Sicurezza, Gandolfo: “Emergenza diffusa”. Ghio: “Serve prima di tutto il sociale”
di Carlotta Nicoletti
A “Tiro incrociato” confronto tra FdI e AVS: emergenza degrado, presidi sul territorio e ruolo delle politiche sociali al centro del dibattito
A “Tiro incrociato” confronto tra FdI e AVS: emergenza degrado, presidi sul territorio e ruolo delle politiche sociali al centro del dibattito
La sicurezza torna al centro del confronto politico a Genova. Nel programma “Tiro incrociato” si sono scontrate due visioni opposte: da un lato Fratelli d’Italia, che parla di emergenza diffusa e chiede più presidi e confronto in aula; dall’altro AVS, che rivendica un approccio integrato fondato sul sociale e sulla prevenzione.

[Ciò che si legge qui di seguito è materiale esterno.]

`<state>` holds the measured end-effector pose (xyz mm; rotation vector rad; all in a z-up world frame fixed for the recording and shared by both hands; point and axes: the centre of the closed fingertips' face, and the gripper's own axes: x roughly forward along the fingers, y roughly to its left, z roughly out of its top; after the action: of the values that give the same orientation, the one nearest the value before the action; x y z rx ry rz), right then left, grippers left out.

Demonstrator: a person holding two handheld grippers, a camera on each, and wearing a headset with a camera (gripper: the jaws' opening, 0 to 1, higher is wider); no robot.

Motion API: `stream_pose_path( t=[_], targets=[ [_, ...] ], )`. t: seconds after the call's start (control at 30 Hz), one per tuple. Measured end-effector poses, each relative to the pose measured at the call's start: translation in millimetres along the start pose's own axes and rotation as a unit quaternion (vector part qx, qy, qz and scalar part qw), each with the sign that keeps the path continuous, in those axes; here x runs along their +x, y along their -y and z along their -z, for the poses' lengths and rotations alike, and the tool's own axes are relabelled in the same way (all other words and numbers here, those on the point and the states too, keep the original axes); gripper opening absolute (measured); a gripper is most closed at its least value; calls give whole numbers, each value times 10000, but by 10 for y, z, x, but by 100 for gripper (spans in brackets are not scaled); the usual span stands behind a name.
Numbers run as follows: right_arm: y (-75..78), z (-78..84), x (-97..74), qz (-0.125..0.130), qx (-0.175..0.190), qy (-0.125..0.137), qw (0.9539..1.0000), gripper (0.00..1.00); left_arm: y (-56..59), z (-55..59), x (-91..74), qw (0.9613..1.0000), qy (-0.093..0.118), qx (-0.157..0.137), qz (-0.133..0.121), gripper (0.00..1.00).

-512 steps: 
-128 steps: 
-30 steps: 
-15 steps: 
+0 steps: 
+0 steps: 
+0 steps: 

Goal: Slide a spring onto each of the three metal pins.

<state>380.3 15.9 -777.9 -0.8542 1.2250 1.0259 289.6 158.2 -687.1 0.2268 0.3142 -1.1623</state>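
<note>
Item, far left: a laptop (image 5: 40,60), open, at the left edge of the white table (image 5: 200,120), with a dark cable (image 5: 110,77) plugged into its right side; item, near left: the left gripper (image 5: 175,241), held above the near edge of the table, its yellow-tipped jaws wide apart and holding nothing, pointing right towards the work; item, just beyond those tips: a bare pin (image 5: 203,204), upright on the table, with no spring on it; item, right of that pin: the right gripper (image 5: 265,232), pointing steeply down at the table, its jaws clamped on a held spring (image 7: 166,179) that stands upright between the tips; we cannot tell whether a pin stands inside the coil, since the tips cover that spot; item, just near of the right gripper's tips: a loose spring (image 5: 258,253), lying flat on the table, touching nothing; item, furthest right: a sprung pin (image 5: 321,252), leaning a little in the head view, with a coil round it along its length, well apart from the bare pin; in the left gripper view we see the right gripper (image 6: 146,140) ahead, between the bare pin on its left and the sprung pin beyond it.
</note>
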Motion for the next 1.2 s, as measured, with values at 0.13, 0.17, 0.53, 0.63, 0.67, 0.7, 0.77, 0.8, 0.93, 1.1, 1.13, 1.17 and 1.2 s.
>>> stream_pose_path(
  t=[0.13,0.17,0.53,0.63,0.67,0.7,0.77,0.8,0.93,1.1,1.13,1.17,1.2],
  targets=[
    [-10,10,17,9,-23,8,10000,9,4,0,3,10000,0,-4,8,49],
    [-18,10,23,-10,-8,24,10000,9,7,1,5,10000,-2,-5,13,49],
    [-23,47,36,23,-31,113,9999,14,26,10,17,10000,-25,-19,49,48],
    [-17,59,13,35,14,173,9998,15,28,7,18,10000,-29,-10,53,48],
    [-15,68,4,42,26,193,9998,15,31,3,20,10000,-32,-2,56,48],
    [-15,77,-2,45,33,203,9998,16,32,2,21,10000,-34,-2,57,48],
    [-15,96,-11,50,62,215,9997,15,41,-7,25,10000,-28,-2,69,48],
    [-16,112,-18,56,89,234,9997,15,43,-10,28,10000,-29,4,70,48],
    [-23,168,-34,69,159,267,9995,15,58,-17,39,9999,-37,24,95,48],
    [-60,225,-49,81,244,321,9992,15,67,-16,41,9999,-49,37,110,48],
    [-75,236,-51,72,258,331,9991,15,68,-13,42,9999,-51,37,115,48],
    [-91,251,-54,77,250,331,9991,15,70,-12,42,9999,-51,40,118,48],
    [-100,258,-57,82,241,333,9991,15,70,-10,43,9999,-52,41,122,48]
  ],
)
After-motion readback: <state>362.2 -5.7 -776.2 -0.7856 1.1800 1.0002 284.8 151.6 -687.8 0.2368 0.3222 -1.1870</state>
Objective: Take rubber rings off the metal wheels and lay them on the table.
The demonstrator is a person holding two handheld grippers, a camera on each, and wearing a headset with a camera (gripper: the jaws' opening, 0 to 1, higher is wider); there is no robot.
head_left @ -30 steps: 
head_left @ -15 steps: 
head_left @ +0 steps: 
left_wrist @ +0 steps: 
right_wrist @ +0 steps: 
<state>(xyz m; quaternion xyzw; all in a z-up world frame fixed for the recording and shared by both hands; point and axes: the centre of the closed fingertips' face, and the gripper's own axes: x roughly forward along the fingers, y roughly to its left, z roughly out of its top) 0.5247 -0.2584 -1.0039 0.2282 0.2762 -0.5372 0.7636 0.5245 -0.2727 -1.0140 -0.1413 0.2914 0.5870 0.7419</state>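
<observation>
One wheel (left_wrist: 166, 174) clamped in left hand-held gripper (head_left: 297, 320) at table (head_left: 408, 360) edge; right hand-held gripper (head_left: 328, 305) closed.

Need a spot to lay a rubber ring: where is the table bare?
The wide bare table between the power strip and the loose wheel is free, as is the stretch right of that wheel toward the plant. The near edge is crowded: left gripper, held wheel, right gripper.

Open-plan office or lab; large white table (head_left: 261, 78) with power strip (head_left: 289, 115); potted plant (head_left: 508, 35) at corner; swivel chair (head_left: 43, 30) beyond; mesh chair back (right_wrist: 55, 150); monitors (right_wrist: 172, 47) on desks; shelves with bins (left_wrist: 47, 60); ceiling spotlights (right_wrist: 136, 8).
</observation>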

Allarme – Per il consigliere comunale di FdI Nicholas Gandolfo il peggioramento è evidente. "Lo constatiamo parlando con il territorio e leggendo ogni giorno i giornali", spiega, citando centro storico, periferie e, con l’estate alle porte, anche le spiagge. A preoccupare è soprattutto "un malcontento diffuso" e la difficoltà di affrontare il tema in Consiglio comunale.
Confronto – Gandolfo denuncia l’assenza di un vero dibattito strutturato: «Non abbiamo potuto fare ancora una commissione consiliare dove analizzare i dati e confrontarci con assessore e sindaco». Critiche anche al progetto Nottambula, annunciato e poi accantonato: «Ci è stato detto che non c’erano fondi e che era tutto rinviato».
Accuse – Nel mirino di FdI anche la giunta Salis, accusata di privilegiare comunicazione e polemiche nazionali: «Invece di attaccare il governo Meloni, venite in aula e parliamo della nostra città». Tra le richieste: presidi sul territorio, piani assunzionali e una strategia chiara per i prossimi cinque anni.
Replica – La consigliera di AVS Francesca Ghio respinge l’idea di una città fuori controllo: «Il frutto che raccogliamo oggi è dovuto al seme piantato anni fa». Sottolinea che una commissione monotematica sulla sicurezza è già stata svolta e che il confronto «non è mai mancato».
Approccio – Per Ghio la priorità non è punitiva: «La prima risposta alla questione della sicurezza è il sociale, quindi investire nella qualità della vita delle persone». Rivendica inoltre il lavoro della giunta su ascolto dei territori, giunte itineranti e politiche di prossimità.
Clima politico – Sullo sfondo restano le tensioni in aula, tra accuse reciproche su assenze, numeri legali e comportamenti inaccettabili. Un contesto che rende ancora più difficile costruire una linea condivisa su uno dei temi più sensibili per i cittadini.